↓

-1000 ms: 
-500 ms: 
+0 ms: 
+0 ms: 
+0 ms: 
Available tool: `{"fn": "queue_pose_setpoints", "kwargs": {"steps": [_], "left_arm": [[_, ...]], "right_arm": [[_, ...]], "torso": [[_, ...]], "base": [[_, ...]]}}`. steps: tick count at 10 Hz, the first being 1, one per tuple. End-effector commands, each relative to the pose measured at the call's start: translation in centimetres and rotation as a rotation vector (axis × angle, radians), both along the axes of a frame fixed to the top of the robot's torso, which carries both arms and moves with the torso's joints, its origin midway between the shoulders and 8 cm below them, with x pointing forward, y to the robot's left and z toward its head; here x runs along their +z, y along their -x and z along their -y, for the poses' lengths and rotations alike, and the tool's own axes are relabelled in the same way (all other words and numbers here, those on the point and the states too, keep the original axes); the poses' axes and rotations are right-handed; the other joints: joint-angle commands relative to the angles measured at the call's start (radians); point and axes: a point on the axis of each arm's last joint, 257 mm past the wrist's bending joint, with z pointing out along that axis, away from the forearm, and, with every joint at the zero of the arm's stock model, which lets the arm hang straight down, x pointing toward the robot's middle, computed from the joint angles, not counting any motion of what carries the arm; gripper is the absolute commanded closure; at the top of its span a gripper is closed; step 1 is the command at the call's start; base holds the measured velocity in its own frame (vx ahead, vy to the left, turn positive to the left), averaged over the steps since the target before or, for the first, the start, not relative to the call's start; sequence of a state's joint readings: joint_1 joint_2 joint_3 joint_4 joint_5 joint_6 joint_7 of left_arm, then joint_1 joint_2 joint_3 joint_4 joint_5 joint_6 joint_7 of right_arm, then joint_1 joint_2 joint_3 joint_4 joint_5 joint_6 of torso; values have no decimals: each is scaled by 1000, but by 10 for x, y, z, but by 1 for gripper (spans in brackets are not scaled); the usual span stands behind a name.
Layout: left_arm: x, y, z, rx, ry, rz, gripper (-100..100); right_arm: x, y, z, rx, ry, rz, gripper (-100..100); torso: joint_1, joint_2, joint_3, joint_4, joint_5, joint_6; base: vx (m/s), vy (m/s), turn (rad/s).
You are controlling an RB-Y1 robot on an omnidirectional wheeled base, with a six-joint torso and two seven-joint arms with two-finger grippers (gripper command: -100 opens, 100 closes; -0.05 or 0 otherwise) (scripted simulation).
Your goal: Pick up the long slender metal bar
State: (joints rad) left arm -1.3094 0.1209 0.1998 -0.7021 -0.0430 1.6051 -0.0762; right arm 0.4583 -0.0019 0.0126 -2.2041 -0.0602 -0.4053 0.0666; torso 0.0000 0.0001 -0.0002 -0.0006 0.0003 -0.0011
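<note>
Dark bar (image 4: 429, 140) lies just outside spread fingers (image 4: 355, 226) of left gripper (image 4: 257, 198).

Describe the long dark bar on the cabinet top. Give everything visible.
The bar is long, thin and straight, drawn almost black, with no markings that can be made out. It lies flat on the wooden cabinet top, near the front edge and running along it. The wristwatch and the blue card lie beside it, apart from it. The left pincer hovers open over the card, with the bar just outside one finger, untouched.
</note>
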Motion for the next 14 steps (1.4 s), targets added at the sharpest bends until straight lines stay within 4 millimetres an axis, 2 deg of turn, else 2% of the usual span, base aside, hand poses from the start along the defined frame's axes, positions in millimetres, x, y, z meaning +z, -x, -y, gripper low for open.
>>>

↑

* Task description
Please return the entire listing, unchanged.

* Exercise output
-1000 ms: 
-500 ms: 
+0 ms: 
+0 ms: 
+0 ms: 
Available tool: `{"fn": "queue_pose_setpoints", "kwargs": {"steps": [_], "left_arm": [[_, ...]], "right_arm": [[_, ...]], "torso": [[_, ...]], "base": [[_, ...]]}}`. steps: tick count at 10 Hz, the first being 1, one per tuple. End-effector commands, each relative to the pose measured at the call's start: translation in centimetres and rotation as a rotation vector (axis × angle, radians), both along the axes of a frame fixed to the top of the robot's torso, which carries both arms and moves with the torso's joints, its origin midway between the shoulders and 8 cm below them, with x pointing forward, y to the robot's left and z toward its head; here x runs along their +z, y along their -x and z along their -y, for the poses' lengths and rotations alike, and the tool's own axes are relabelled in the same way (all other words and numbers here, those on the point and the states too, keep the original axes); the poses' axes and rotations are right-handed; the other joints: joint-angle commands relative to the angles measured at the call's start (radians); point and axes: a point on the axis of each arm's last joint, 257 mm past the wrist's bending joint, with z pointing out along that axis, away from the forearm, and, with every joint at the zero of the arm's stock model, which lets the arm hang straight down, x pointing toward the robot's middle, computed from the joint angles, not counting any motion of what carries the arm; gripper is the absolute commanded closure; at the top of its span a gripper is closed; step 1 is the command at the call's start; base holds the measured velocity in its own frame (vx ahead, vy to the left, turn positive to the left), averaged over the steps since the target before or, for the first, the start, not relative to the call's start; sequence of a state's joint readings: joint_1 joint_2 joint_3 joint_4 joint_5 joint_6 joint_7 of left_arm, then joint_1 joint_2 joint_3 joint_4 joint_5 joint_6 joint_7 of right_arm, then joint_1 joint_2 joint_3 joint_4 joint_5 joint_6 of torso; values have no decimals: each is scaled by 1000, but by 10 for x, y, z, but by 1 for gripper (spans in brackets are not scaled); the usual span stands behind a name.
Layout: left_arm: x, y, z, rx, ry, rz, gripper (-100..100); right_arm: x, y, z, rx, ry, rz, gripper (-100..100); torso: joint_1, joint_2, joint_3, joint_4, joint_5, joint_6; base: vx (m/s), vy (m/s), turn (rad/s).
You are controlling an RB-Y1 robot on an omnidirectional wheeled base, with a six-joint torso and two seven-joint arms with two-finger grippers (gripper command: -100 opens, 100 closes; -0.05 or 0 otherwise) (scripted simulation).
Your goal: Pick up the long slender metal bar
State: (joints rad) left arm -1.3094 0.1209 0.1998 -0.7021 -0.0430 1.6051 -0.0762; right arm 0.4583 -0.0019 0.0126 -2.2041 -0.0602 -0.4053 0.0666; torso 0.0000 0.0001 -0.0002 -0.0006 0.0003 -0.0011
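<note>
Dark bar (image 4: 429, 140) lies just outside spread fingers (image 4: 355, 226) of left gripper (image 4: 257, 198).

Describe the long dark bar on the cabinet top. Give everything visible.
The bar is long, thin and straight, drawn almost black, with no markings that can be made out. It lies flat on the wooden cabinet top, near the front edge and running along it. The wristwatch and the blue card lie beside it, apart from it. The left pincer hovers open over the card, with the bar just outside one finger, untouched.
</note>
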Motion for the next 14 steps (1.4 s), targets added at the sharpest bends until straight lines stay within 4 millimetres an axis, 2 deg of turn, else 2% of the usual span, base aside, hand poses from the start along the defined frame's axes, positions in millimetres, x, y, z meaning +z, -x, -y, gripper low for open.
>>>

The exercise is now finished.